Над землей плыли низкие облака, и я хорошо видел красные листовки, сыплющиеся с неба. В Городище я но раз слышал о том, что русские частенько сбрасывают листовки на позиции наших войск, но видеть это собственными глазами мне еще никогда не приходилось.
– Здесь подобная картина не редкость. Русские бросают листовки чуть ли не каждый день. Большинство листовок подписано Ульбрихтом и Вайнертом. Это немецкие коммунисты. Говорят, в этом деле участвуют и пленные немецкие офицеры – какой-то капитан и с ним старший лейтенант. Фамилии я забыл, но считаю, что это уже свинство! Я не могу себе представить, чтобы немецкие офицеры проводили враждебную нам пропаганду, – выложил мне водитель.
– А о чем же пишут в этих листовках? – поинтересовался я.
– В них говорится, что нам якобы уже не вырваться из этого котла. Советуют бросить воевать и переходить на сторону Красной Армии, чтобы спасти свою жизнь.
– А как к этому относятся офицеры и солдаты?
– Сначала все смеялись, мол, обычная вражеская пропаганда, да и только. Теперь же, когда мы уже шесть недель торчим в котле и щелкаем зубами, смеются далеко не все. Некоторые даже стали поговаривать о том, что, возможно, коммунисты и правы. Но перебегать к русским ни у кого охоты нет: кому хочется получить пулю в спину. Ходят слухи, что нас все-таки освободят. Болтают, будто наши парашютисты захватили мост у Калача и нам на выручку идет целая эсэсовская армия.

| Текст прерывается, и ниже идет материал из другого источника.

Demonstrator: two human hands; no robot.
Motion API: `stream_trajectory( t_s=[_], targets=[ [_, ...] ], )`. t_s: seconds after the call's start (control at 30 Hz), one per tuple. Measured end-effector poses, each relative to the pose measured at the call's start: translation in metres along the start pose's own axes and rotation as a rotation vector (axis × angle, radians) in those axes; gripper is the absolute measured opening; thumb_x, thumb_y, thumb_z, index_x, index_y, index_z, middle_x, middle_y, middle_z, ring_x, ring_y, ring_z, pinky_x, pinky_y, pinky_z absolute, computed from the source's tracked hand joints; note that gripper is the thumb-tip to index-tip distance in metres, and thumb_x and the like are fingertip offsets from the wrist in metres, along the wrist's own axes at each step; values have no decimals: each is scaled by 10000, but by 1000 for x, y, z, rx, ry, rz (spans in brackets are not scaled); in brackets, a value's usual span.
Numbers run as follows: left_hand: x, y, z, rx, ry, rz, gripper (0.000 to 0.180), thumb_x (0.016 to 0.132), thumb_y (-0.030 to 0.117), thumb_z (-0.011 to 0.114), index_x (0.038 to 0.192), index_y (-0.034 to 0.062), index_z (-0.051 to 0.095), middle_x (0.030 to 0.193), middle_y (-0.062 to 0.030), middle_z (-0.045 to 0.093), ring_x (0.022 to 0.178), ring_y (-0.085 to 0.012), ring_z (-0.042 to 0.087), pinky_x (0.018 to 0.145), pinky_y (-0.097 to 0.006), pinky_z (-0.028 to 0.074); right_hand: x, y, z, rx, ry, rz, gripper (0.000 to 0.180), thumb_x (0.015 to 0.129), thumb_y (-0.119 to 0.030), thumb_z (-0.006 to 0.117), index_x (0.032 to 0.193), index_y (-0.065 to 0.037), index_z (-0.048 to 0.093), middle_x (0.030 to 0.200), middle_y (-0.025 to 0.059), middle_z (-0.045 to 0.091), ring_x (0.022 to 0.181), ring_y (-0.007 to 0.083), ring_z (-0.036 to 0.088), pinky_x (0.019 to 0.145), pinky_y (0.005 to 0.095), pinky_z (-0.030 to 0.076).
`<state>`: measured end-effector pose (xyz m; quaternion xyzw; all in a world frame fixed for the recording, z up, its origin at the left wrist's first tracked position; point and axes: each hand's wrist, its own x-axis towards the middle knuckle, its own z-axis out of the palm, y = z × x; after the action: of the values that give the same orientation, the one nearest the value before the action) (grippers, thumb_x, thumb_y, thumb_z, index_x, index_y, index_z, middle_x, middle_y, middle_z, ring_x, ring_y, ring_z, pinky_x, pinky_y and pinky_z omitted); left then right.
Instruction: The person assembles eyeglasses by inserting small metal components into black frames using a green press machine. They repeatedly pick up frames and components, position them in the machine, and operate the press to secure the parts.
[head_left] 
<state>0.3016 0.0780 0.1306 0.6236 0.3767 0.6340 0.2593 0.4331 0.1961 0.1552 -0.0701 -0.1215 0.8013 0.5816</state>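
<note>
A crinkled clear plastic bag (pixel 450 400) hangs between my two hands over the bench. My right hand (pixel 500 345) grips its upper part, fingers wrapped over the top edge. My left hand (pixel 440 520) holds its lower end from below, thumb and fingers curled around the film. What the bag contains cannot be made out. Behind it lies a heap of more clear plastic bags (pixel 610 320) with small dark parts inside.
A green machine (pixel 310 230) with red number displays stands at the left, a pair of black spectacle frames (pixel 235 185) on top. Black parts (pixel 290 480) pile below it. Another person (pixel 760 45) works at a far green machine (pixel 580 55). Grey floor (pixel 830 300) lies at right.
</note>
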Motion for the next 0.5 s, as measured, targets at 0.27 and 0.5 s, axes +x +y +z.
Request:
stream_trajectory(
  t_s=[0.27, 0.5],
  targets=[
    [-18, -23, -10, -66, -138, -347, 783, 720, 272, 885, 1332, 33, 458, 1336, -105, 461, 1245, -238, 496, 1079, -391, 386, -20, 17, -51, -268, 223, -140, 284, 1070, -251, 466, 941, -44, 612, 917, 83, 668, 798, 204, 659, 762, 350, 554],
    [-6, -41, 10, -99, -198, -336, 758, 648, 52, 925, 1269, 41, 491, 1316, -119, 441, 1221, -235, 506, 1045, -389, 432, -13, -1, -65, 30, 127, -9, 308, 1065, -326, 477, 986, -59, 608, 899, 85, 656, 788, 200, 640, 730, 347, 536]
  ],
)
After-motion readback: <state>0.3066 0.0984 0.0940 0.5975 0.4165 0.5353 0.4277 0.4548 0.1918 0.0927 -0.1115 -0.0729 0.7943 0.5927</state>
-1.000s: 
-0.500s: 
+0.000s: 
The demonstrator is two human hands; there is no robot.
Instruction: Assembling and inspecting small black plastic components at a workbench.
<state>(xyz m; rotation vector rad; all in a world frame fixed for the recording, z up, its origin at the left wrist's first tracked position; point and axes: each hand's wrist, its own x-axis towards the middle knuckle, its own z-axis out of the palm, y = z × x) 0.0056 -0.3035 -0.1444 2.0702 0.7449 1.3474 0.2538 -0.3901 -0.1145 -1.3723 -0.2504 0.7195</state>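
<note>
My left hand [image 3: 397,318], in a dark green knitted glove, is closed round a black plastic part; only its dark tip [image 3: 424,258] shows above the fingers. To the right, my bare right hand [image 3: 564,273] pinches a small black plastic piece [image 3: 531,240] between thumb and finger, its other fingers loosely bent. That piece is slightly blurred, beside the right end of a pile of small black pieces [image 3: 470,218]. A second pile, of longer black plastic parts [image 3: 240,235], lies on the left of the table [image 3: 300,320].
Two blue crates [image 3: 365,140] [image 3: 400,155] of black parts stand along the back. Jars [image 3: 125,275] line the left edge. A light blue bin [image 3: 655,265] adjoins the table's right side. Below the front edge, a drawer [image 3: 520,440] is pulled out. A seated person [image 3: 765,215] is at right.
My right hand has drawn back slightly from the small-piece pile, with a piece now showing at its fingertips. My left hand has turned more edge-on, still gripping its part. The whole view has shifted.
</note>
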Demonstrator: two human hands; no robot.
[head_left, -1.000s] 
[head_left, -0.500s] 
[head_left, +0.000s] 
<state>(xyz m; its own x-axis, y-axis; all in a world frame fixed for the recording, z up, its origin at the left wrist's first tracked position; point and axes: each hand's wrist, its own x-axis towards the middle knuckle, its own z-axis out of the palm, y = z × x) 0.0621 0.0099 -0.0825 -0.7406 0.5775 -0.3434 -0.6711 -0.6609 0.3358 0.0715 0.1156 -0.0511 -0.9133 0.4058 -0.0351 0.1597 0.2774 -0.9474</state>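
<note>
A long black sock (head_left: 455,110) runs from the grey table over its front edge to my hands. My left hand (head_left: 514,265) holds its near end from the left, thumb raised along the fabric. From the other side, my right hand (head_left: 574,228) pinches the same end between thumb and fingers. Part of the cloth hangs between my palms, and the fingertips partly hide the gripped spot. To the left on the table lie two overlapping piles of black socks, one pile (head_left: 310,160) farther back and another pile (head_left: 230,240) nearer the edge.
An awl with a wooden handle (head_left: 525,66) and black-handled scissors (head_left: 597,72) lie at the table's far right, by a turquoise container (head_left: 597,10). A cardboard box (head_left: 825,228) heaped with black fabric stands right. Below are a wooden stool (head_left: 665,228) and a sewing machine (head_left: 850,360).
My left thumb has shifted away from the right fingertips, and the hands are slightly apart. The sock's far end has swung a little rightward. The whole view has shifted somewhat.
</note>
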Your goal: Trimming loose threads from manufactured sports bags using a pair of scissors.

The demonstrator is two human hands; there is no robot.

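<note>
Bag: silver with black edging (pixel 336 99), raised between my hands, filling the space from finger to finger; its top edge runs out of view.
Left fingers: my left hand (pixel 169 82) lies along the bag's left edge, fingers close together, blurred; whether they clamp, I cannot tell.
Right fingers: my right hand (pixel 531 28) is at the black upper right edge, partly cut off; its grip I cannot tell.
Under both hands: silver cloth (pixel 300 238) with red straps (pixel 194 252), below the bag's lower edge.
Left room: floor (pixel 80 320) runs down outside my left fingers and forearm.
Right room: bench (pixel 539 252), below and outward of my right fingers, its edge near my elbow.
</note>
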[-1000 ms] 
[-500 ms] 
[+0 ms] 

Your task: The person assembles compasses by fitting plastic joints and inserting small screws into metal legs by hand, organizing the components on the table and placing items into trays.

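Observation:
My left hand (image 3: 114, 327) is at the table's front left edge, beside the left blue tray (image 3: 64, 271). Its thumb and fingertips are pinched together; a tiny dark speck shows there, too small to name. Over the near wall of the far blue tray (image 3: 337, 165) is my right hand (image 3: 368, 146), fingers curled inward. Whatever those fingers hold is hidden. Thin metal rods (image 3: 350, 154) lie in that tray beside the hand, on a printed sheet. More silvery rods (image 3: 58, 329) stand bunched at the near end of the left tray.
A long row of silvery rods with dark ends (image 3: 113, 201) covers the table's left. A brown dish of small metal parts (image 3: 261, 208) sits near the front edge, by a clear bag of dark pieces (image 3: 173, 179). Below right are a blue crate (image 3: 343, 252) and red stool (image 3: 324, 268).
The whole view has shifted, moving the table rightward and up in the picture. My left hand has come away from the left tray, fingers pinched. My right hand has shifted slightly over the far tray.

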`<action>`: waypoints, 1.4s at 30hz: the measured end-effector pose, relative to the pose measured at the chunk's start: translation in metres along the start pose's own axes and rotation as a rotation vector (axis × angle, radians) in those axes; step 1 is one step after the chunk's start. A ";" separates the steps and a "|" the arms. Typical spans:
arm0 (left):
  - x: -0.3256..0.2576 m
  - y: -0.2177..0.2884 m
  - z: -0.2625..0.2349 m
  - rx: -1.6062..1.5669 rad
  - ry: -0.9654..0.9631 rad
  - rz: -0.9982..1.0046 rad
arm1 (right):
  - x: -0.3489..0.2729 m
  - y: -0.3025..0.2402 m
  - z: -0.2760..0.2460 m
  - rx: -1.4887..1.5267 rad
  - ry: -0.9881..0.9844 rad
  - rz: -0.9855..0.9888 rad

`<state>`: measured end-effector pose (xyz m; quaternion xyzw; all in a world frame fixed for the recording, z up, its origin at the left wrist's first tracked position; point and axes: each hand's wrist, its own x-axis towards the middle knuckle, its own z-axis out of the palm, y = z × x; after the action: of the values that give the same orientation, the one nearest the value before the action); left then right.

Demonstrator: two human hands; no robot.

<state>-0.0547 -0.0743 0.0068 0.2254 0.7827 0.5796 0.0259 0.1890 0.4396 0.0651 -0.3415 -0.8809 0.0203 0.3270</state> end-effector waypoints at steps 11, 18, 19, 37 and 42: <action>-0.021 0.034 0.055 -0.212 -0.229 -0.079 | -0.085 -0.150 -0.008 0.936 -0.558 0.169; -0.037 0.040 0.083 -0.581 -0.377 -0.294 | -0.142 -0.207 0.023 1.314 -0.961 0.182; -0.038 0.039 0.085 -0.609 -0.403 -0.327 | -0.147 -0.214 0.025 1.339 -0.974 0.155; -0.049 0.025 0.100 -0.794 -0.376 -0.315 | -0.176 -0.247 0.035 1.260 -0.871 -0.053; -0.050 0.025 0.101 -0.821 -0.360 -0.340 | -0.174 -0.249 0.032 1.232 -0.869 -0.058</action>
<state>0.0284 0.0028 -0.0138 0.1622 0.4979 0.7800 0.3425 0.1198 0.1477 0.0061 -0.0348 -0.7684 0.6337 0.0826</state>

Такие слухи действительно ходили по войскам. Многие еще верили им и передавали дальше. Особенно много говорили о каком-то новом «чудо-оружии», которое якобы применят войска, идущие нам на выручку. Болтали, что такие части уже прибыли в Питомник и в ближайшие ночи на самолетах будут переброшены сюда. Распространились слухи, будто турки наступают на Кавказ, а японцы продвинулись глубоко в Сибирь. Выдумкам не было конца. Да и о чем мог мечтать солдат, если он в течение нескольких недель пролежал в снегу, отрезанный от всего мира? В голове у него жила одна-единственная мысль – как бы вырваться из этого кольца. А разве могли думать о чем-нибудь другом раненые и больные, валяясь в лазаретах? Даже в штабах, где, собственно, хорошо знали, что нечего питать никаких иллюзий на освобождение, и то ждали какого-то чуда. В конце концов ведь каждому солдату в окружении были хорошо известны слова Гитлера о том, что он вызволит их из котла. А ведь до сих пор этому человеку все удавалось. Каких только чудес он не натворил! Так почему бы не удалось и это?